Vaccine Race

‘Have you had it?’, this is the question that has buzzed around Jerusalem over the past few weeks since Israel began its mass vaccination scheme a month ago.

Israel has made headlines around the world for the speed and efficiency with which it is rolling out the COVID-19 vaccine. Official statistics from the Ministry of Health show that over 2.5 million people have already been vaccinated with a million people having received both doses. This is nearly a third of the 9.3 million population and a much higher percentage of the over 16 population that are eligible to receive the vaccine.

In Israel all over 40s can now book an appointment to get the vaccine and over the weekend the scheme was extended to 17-18 year olds. Last weekend was slightly chaotic with lots of people turning up at vaccination centres, some to be granted it and others to be turned away – often within the same age range and even the same family. These issues seem to have been ironed out however and up to 200,000 people are now being vaccinated each day. The plan is to complete the programme of vaccinating the entire population by the end of February. This puts Israel firmly at the front of the global vaccine race. How has Israel been able to achieve this when others may be waiting many months to get the first shot?

The first reason is that Israel is a highly militarised state with a fully digitalised health service. In short, they hold a lot of data on everyone. This has made it easy for people to be contacted to book appointments and to immediately be offered their follow-up second jab three weeks later. The critical benefit of the data however, and the real reason for the speed of the rollout, is that Israel was able to strike a deal with Pfizer on 6 January to exchange personal data on a mass scale for a guaranteed supply of the vaccine.

The Pfizer vaccine was reportedly tested on 40,000 people before roll-out began and here was a country of nine million offering to essentially undertake a nationwide clinical trial. The only difference being that the individuals taking part in the trial do not get the option to consent to their data being shared.

After coming under pressure, Israel published a redacted version of the agreement which failed to clarify the specifics of the data that will be shared and the exact ways in which it will be used.

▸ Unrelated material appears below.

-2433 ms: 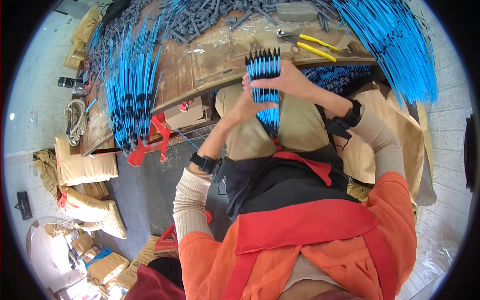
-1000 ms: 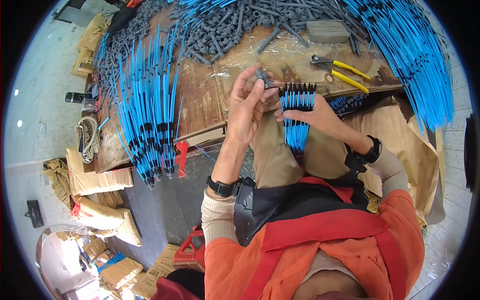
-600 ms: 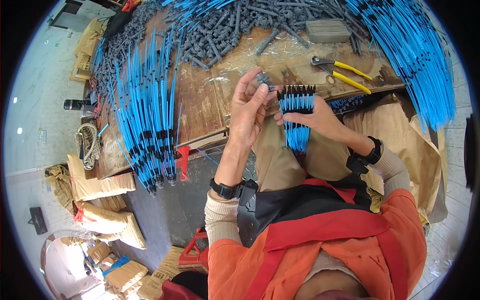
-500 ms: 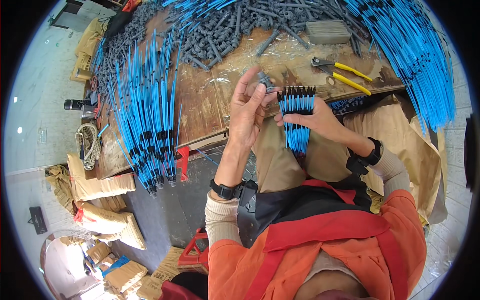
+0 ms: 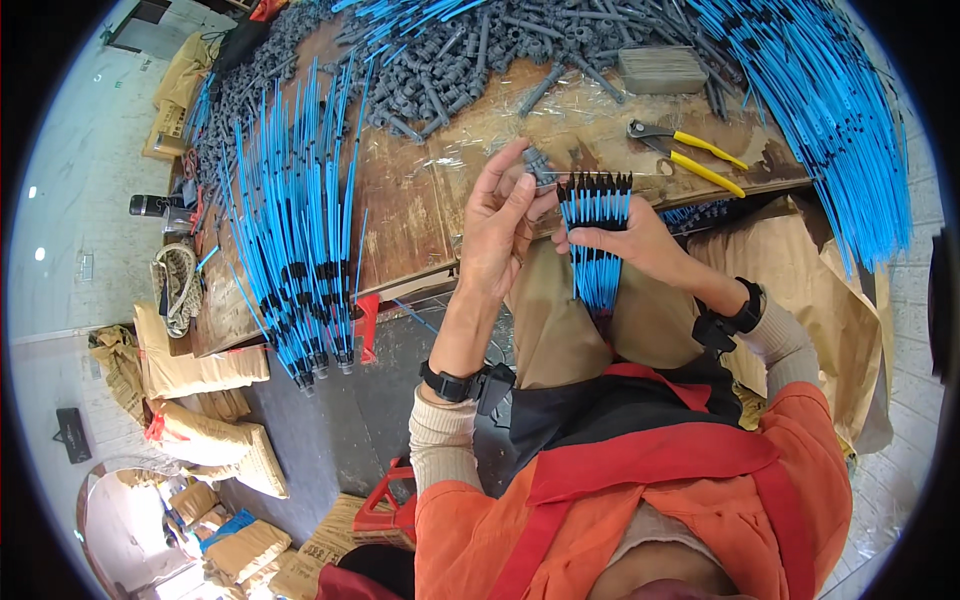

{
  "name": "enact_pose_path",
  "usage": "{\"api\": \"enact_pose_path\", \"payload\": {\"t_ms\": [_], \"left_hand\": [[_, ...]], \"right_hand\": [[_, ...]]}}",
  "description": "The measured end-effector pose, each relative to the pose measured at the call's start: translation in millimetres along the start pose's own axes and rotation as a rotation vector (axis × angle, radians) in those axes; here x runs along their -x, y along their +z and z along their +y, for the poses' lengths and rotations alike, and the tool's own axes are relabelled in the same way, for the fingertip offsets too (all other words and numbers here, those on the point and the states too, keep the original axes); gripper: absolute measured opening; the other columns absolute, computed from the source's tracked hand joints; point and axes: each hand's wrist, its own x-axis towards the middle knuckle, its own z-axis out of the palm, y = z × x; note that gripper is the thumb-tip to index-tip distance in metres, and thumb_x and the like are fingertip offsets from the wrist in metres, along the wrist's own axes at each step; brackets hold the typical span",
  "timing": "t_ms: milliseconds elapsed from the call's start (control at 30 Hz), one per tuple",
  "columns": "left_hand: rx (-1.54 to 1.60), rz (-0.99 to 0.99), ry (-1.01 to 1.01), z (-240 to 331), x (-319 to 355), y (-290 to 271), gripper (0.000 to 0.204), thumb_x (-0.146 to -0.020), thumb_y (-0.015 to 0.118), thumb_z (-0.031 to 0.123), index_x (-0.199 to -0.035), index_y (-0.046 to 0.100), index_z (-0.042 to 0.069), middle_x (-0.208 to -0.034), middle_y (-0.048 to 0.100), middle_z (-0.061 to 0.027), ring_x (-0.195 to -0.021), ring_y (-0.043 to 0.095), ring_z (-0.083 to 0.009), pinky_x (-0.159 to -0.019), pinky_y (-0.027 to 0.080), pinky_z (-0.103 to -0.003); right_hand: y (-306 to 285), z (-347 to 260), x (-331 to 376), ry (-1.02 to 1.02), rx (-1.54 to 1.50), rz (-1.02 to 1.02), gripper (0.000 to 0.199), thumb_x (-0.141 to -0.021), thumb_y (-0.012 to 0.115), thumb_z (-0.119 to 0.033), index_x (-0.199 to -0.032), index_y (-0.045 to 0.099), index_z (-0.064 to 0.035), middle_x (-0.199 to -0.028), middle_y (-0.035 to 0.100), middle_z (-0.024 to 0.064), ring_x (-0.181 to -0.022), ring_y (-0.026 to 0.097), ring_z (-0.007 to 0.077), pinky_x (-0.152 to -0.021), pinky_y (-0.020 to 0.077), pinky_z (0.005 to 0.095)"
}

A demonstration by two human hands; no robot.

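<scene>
My left hand (image 5: pixel 497 225) pinches a small grey ribbed plastic fitting (image 5: pixel 538 163) between thumb and fingers. Just to its right, my right hand (image 5: pixel 640 243) grips a fan of thin blue rods (image 5: pixel 596 275) with pointed black tips, its thumb lying across their front. The tips point up toward the table, and the lower ends narrow together above my lap. Little space separates the fitting from the leftmost black tip. Part of the left fingers is hidden behind the hand.
On the wooden table (image 5: pixel 420 205) lie yellow-handled pliers (image 5: pixel 690 155), a clear box of thin pins (image 5: pixel 662 70) and a heap of grey fittings (image 5: pixel 440 80). Blue rod bundles spread at left (image 5: pixel 295 190) and right (image 5: pixel 840 130). A red stool (image 5: pixel 385 505) stands on the floor.
The fitting has come slightly closer to the black tips. A thin pin-like line beside it earlier is no longer distinct. My right hand keeps its grip on the rods.
</scene>
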Motion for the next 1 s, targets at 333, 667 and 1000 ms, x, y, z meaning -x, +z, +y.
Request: {"api": "enact_pose_path", "payload": {"t_ms": [333,667,1000], "left_hand": [[-0.089,-0.036,0.042,3.3,-4.0,-5.8,0.043,-0.097,0.056,0.008,-0.138,0.044,0.003,-0.111,0.065,-0.0142,-0.096,0.069,-0.0212,-0.081,0.059,-0.030],[-0.181,0.127,0.104,0.1,9.1,6.7,0.041,-0.093,0.061,0.004,-0.132,0.050,-0.005,-0.105,0.066,-0.0103,-0.081,0.067,-0.0143,-0.059,0.052,-0.024],[-0.482,0.122,0.255,8.1,24.6,32.1,0.050,-0.086,0.067,-0.004,-0.131,0.048,-0.010,-0.104,0.065,-0.0122,-0.075,0.063,-0.0118,-0.056,0.051,-0.024]], "right_hand": [[0.5,3.3,-3.0,-0.001,0.031,-0.012,0.027,-0.091,0.066,-0.012,-0.115,0.062,-0.0003,-0.099,0.069,0.0068,-0.093,0.068,0.0166,-0.082,0.0553,0.0315],[3.8,-1.5,-1.7,0.011,0.031,0.000,0.025,-0.092,0.066,-0.014,-0.113,0.064,-0.0007,-0.099,0.070,0.0069,-0.092,0.067,0.0148,-0.082,0.0544,0.0298],[3.6,1.6,0.8,-0.032,0.151,-0.021,0.022,-0.091,0.067,-0.013,-0.108,0.065,-0.0006,-0.094,0.071,0.0061,-0.091,0.067,0.0123,-0.082,0.0540,0.0279]]}}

This has raised ethical concerns for many and would not have met the strict regulations around data protection in many other countries.

It feels unethical but is it justified? I personally feel at this time in history, that the benefits for the advancement of science outweigh individual concerns. There are many unknowns about the efficacy of the vaccine and this large experiment could help to save lives around the world by identifying groups who shouldn’t receive the vaccine or where side-effects are more likely. On the other hand, it undeniably sets an unhelpful precedent for Israel to bypass important data protection legislation where it is convenient for it to do so.       

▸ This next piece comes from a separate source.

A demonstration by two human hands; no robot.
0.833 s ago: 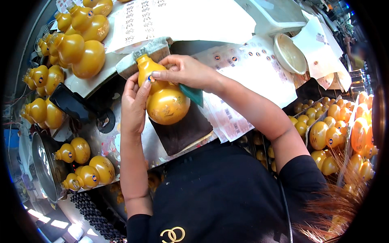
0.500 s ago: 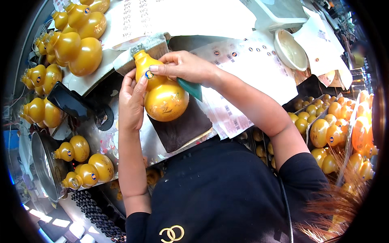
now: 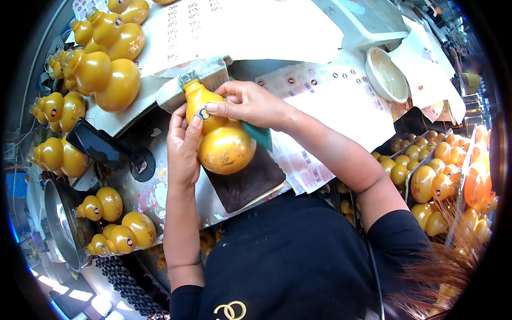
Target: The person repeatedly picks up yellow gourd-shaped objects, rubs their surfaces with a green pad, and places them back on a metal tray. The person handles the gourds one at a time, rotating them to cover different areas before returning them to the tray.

Another reason for Israel’s success, is that it has turned its back entirely on the five million Palestinians who remain under Israeli occupation. It normally falls to occupying powers to provide healthcare to all citizens: full stop. Yet the messy Oslo Accords of 1993 gives enough scope for Israel to deny its responsibilities, whilst simultaneously failing to hold them to account for the other requirements of the agreement. For the Palestinians it is the worst of both worlds and they have been stuck in a torturous limbo for nearly 30 years.

Many charities and international organisations such as Oxfam, Amnesty International and Medical Aid for Palestinians have formed a coalition to urge Israel to vaccinate Palestinians.  Meanwhile, Palestinians have no idea when the vaccine will come to them. It is reported that the Palestinian Authority has signed four contracts with different providers but to date no vaccines have been received.

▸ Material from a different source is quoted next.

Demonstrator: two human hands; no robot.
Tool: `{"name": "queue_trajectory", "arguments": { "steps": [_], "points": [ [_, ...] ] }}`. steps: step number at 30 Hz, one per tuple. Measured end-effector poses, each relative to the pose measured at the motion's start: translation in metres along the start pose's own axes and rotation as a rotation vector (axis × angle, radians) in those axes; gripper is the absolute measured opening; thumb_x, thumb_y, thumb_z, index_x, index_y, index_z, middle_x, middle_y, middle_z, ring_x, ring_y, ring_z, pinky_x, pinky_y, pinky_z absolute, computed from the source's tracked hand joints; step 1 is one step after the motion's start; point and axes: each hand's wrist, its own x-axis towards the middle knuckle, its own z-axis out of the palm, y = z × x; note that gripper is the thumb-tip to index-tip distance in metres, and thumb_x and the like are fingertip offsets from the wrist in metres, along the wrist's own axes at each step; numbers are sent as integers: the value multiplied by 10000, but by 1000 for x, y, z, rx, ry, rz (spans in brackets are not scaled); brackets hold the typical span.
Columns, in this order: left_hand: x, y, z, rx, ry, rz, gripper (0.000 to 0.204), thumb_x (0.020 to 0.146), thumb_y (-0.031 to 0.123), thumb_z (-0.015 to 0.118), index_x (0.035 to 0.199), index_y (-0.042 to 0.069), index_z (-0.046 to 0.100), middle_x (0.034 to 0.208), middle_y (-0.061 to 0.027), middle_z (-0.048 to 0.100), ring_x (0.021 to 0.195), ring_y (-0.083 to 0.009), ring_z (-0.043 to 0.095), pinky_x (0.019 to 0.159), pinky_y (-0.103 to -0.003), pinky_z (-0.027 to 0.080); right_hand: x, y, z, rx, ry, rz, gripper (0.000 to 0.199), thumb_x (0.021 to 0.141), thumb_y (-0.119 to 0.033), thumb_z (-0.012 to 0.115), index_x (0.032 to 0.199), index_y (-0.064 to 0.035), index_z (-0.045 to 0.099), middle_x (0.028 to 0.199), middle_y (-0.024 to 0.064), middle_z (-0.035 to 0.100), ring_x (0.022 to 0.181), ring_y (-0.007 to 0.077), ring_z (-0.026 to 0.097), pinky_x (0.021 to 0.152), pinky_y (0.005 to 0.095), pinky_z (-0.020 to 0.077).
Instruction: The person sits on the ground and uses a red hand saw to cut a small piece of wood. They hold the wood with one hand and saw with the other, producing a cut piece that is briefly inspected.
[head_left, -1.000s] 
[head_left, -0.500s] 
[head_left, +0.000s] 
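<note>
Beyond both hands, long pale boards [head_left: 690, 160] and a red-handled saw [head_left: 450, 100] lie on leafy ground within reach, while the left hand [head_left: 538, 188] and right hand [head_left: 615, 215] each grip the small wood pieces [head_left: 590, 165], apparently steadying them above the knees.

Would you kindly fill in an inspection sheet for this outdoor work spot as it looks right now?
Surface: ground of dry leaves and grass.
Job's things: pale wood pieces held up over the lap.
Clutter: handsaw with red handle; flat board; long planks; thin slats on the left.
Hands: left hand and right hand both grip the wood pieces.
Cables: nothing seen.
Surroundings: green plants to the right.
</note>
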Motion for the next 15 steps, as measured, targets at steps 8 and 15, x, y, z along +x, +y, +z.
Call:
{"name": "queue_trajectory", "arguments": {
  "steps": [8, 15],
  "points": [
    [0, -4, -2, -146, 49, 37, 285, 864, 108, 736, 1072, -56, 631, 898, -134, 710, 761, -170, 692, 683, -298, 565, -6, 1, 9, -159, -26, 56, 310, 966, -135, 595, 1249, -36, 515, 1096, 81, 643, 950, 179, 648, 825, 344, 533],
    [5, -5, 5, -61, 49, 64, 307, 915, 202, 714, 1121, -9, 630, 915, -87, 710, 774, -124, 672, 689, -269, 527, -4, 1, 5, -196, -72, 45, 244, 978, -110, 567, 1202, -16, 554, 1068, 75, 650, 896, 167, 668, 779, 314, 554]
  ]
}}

Despite appearing to be ahead in the vaccine race, there are many big issues still to be resolved in Israel. These include:

  • What will Israel’s relationship with Palestine look like? The Israeli economy is highly dependent on Palestinian workers. Will permits continue to be granted for unvaccinated Palestinians? Will travel restrictions remain tight between Israeli and Palestinian areas?
  • Will Israel ever reach herd immunity? Israel has a high birth rate and a young population. The Pfizer vaccine has not been approved for under 16s and this may prevent enough people receiving the vaccine to ever reach herd immunity. It is also unknown how many people will refuse to take the vaccine. 
  • How will Israel’s intended Green Passport scheme work? This is a certificate that will be issued to people seven days after they have received their second vaccination. It will enable people to start attending cultural events and other social places but there is some suggestion that instead of granting freedoms it will be used to restrict the freedom of people who choose not to get vaccinated.
  • What will international travel look like for vaccinated people? Many are pinning their hopes on the vaccine as being a ticket to travel but will other countries take a uniform approach to this? Can a vaccinated person still transmit COVID even if they can’t develop it themselves? And what about children who may never get the vaccine? Will airlines set the policy or will each receiving country?

Getting the vaccine has seemed at times like the gold bullet that will make COVID-19 fade into the history books and life as we remember it to return. It is undoubtedly a huge step forward, but the next bumps on the road can now be seen and need careful navigation. As 2021 progresses, I hope that Israel will do what is right and support the occupied territories to vaccinate their populations.